Between the years 1999 and 2001, approximately 3000 expandable intramedullary nails were used worldwide in various surgical procedures. From this number, 250 of these nails were used for traumatic fractures and are the focus of the study presented here. The subjects consisted of 160 males and 90 females with a mean age of 41 years. Initial radiographs were obtained for all subjects. Additional X-rays and follow-up data were reported for only 75 patients (30%) with follow-up time averaging 18 weeks. Most of the fractures occurred in the midshaft (64%), followed by distal thirds (22%), and then proximal (14%). The group was then divided according to fracture location: humerus, tibial and femur. The nail was used in 92 humerus fractures. Follow-up data was available for 35 patients with a follow-up time averaging 16 weeks. The nail was inserted retrograde in 61% of the patients and antigrade in 39% of the patients. Partial reaming was done in 42% of the cases. Mean operating time was 52 minutes and fluoroscopy time was 3.8 minutes. Anatomical reduction was achieved in 96% of the cases and in 4% of the cases, acceptable reduction was achieved with a varus <
10°. Surgical outcomes included 28 complete bone union, and 7 partial union. Eight nails were removed after complete union was achieved. In addition, the inflatable nail was used for treatment of 114 tibial fractures. In 39% of the cases a partial reaming was done. Average operating time was 39 minutes and fluoroscopy time was 3.4 minutes. All the fractures were reduced anatomically. In 25 patients with mean follow-up of 18 weeks, 14 united completely and 11 united partially. Nine nails were removed after completion of the union. Data on 44 patients with femoral fractures treated by the inflatable nail were also reported. Only 15 patients were available for follow-up with an average of 21 weeks follow-up time. Nail insertion by the antegrade approach was used in 89% of the patients and the retrograde approach was used in 11% of the patients. Partial reaming was done in 44% of the cases. Mean operating time was 60 minutes and fluoroscopy time 7.5 minutes. Anatomical reduction was achieved in all with the exception of two patients with mild valgus deformity (<
10°). By the end of the study period, 8 had complete union, 7 had partial union. In summary, the nail was found to be very effective and safe. The surgeons who performed the surgery reported that surgical and fluoroscopy time were both reduced by half. Reaming was not mandatory and this contributed to the shortened operating time. No complications were encountered during extraction of all the nails after completion of union, even in those patients in whom the nail developed an hour glass configuration according to the size of the medullary canal. It is still too early to conclude if this nail will produce better or equal results to the conventional interlocking nails. Nevertheless, the lack of reaming, locking, and the low contact area of the nail with the medullary canal, may explain the rapid healing observed in some cases.

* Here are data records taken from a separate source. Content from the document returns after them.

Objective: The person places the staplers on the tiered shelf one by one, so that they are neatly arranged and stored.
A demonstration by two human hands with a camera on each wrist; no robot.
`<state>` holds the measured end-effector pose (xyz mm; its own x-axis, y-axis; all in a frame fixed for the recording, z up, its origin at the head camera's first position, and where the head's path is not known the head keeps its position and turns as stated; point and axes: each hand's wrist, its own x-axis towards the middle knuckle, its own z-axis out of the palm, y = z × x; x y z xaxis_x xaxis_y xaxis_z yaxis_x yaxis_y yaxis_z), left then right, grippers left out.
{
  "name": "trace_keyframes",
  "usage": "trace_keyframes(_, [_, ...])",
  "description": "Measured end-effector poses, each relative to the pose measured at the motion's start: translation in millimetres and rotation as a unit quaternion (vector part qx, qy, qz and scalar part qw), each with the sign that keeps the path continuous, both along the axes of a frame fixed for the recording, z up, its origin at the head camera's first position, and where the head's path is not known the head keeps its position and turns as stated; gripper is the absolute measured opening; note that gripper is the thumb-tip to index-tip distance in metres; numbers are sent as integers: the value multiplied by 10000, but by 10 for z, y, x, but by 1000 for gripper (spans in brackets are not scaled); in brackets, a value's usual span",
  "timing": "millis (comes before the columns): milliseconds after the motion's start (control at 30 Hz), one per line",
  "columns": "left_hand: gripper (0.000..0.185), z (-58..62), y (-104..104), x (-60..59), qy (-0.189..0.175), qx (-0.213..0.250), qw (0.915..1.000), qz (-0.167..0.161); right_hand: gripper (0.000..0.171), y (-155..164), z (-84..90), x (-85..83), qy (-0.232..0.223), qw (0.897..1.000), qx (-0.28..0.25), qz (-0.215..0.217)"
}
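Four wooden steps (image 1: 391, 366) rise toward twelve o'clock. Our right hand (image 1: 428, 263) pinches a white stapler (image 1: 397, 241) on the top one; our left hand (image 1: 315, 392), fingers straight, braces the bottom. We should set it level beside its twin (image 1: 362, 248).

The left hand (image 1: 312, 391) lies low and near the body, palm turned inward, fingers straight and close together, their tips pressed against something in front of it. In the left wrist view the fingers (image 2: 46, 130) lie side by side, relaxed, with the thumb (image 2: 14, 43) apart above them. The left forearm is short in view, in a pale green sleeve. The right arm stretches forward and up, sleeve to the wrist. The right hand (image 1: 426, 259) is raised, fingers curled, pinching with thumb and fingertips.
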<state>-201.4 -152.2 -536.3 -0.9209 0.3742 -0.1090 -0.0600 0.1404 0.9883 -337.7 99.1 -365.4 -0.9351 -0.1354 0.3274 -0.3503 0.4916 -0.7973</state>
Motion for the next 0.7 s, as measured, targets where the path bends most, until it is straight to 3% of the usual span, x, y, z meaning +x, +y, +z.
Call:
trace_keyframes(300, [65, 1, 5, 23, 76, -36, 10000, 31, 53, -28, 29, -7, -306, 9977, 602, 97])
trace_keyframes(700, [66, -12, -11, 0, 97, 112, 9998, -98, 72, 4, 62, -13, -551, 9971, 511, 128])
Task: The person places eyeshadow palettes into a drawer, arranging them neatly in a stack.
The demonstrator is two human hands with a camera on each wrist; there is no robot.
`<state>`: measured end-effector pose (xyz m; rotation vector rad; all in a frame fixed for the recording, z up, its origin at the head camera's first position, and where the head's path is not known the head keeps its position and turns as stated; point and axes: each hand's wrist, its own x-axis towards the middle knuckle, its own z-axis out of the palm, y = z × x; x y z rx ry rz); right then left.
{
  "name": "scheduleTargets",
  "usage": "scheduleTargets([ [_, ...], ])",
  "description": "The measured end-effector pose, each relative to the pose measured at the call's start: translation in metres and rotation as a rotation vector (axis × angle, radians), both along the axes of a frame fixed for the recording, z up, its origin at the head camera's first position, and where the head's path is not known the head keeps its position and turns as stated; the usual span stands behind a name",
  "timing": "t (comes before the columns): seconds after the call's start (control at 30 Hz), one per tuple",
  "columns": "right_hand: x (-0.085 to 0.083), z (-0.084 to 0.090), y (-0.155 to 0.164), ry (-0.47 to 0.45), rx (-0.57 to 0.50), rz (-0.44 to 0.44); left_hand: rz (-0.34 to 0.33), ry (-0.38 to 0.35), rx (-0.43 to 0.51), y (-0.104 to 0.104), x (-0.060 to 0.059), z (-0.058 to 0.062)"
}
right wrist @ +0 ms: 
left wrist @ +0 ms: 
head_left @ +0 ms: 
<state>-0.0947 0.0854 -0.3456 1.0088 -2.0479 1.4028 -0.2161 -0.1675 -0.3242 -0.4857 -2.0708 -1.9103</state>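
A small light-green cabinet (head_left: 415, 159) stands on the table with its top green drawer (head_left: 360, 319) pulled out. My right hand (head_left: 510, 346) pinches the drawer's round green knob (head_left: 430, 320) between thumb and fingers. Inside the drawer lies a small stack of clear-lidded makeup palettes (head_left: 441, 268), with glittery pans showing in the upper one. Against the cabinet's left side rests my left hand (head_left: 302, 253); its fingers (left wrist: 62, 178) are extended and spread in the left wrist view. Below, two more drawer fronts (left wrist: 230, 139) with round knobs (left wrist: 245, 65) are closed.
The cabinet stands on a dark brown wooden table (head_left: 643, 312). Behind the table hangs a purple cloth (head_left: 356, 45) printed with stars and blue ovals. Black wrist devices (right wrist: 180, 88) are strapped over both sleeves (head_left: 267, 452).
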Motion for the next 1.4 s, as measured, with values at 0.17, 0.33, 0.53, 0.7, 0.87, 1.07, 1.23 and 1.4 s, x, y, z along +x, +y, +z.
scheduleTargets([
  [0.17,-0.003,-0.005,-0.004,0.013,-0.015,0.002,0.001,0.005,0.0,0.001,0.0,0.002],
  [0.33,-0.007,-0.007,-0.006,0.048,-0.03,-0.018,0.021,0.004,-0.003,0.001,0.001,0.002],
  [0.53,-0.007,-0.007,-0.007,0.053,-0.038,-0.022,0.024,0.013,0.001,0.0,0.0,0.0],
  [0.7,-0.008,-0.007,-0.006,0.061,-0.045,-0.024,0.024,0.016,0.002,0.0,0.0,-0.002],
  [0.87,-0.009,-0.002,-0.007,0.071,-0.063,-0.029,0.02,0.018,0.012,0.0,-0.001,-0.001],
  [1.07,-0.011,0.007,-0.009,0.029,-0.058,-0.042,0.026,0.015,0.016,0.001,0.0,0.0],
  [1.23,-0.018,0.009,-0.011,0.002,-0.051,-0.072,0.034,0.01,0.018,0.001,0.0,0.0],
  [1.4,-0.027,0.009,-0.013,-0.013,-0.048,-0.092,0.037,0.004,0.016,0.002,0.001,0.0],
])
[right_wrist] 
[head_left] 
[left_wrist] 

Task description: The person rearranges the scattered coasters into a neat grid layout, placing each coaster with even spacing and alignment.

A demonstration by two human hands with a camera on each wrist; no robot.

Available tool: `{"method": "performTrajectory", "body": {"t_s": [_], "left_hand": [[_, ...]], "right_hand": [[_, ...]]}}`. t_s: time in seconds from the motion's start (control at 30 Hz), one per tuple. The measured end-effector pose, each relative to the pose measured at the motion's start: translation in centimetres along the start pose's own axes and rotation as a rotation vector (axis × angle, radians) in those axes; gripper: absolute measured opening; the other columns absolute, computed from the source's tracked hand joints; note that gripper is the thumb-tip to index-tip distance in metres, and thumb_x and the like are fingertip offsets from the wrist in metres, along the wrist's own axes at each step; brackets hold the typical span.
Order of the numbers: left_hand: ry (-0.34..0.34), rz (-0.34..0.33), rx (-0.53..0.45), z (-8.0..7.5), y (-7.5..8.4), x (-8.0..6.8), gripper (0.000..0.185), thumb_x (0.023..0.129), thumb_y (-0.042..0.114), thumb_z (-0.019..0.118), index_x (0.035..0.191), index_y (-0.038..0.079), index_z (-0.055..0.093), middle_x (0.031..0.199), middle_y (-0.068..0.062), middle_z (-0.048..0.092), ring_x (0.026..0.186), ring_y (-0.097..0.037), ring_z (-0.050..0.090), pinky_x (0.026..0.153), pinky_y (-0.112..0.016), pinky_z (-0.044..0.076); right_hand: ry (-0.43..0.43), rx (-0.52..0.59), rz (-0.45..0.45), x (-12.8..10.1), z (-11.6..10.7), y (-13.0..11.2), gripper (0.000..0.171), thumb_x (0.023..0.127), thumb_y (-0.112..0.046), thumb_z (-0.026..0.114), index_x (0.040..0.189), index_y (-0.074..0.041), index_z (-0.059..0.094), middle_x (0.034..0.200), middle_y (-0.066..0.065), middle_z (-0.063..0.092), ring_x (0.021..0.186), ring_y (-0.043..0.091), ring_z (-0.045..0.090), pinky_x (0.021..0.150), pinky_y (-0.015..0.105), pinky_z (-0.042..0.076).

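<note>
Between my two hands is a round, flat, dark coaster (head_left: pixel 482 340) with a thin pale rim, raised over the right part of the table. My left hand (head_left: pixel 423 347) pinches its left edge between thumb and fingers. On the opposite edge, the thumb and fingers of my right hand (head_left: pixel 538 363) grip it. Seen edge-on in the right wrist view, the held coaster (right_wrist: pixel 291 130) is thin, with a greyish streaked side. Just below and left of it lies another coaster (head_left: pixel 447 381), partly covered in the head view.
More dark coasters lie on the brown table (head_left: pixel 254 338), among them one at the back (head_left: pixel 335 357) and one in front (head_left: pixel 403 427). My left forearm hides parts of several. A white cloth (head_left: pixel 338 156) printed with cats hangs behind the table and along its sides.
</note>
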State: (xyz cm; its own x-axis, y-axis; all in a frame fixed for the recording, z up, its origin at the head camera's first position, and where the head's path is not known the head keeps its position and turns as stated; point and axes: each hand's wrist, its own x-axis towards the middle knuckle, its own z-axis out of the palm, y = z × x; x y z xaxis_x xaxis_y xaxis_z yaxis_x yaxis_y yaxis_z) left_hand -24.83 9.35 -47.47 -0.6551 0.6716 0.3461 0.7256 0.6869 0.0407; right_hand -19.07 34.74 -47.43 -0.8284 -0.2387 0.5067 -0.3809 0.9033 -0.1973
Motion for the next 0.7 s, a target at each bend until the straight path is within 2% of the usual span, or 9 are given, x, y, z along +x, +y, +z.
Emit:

Closed Reduction and Percutaneous Fixation (CRPF) is a minimal invasive procedure with a lower risk of damaging the blood supply. The main complication of this technique is loosening of the guide wires and displacement of the fragments requiring a second operation.
The mean age was 60 years old ranging from 16–90 with a male to female ratio of 1:1. The patients were placed in a beach chair position using an image intensifier for AP and axillary views. Because the closed reduction was unsatisfactory, six patients underwent open reduction and external fixation. The remaining 32 shoulders underwent CREF. Passive motion exercises were initiated on the first postoperative day. The external fixator was removed after four to six weeks (mean time for external fixator – 5.3 weeks). After removing the external fixator the patients began with active assisted mobilization of the shoulder and isometric strengthening exercises.